**PROBLEM STATEMENT**
Give the lines below again exactly, starting with the line that holds "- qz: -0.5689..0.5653" and going on through the line that holds "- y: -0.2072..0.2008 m".

**RECORDED DATA**

- - -

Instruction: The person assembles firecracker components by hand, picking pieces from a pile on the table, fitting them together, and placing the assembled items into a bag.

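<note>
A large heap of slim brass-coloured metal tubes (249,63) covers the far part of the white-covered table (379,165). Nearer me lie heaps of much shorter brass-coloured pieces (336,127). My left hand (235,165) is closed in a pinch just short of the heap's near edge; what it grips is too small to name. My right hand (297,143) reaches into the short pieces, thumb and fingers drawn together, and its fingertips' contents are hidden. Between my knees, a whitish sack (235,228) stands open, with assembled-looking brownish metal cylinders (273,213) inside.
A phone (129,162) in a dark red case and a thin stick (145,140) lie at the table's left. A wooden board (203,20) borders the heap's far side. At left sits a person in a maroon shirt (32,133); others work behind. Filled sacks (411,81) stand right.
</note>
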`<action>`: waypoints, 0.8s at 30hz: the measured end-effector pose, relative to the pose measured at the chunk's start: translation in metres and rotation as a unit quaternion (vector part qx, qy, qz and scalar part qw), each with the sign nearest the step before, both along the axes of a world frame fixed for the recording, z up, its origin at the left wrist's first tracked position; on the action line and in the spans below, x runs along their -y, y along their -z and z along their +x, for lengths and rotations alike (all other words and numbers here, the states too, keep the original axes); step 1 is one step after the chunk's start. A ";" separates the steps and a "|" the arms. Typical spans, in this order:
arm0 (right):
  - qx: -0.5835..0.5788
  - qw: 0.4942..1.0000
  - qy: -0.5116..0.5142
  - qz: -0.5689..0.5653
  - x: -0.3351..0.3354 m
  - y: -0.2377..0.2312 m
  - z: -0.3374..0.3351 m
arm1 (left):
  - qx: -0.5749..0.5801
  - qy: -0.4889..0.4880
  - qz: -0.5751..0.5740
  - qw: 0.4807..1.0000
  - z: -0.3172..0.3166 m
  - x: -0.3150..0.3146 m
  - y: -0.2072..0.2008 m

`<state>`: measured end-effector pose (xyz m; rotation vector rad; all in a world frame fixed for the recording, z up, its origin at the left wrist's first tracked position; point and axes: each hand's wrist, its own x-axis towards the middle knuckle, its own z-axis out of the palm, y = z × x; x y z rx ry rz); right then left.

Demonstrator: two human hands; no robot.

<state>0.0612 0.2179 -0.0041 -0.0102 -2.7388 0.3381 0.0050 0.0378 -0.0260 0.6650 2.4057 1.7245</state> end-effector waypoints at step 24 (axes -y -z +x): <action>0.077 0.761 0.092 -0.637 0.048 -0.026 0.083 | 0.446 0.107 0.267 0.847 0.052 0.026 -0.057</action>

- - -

**SOLUTION TO THIS PROBLEM**
  - qz: -0.5689..0.5653
  - x: -0.3351..0.3354 m
  - y: -0.2377..0.2312 m
  - z: -0.3374..0.3351 m
arm1 (left):
  - qx: -0.5749..0.5801
  - qy: -0.4889..0.4880
  - qz: -0.5751..0.5740
  - qw: 0.4807..1.0000
  - z: -0.3172..0.3166 m
  - x: -0.3150..0.3146 m
  - y: -0.2072..0.2008 m

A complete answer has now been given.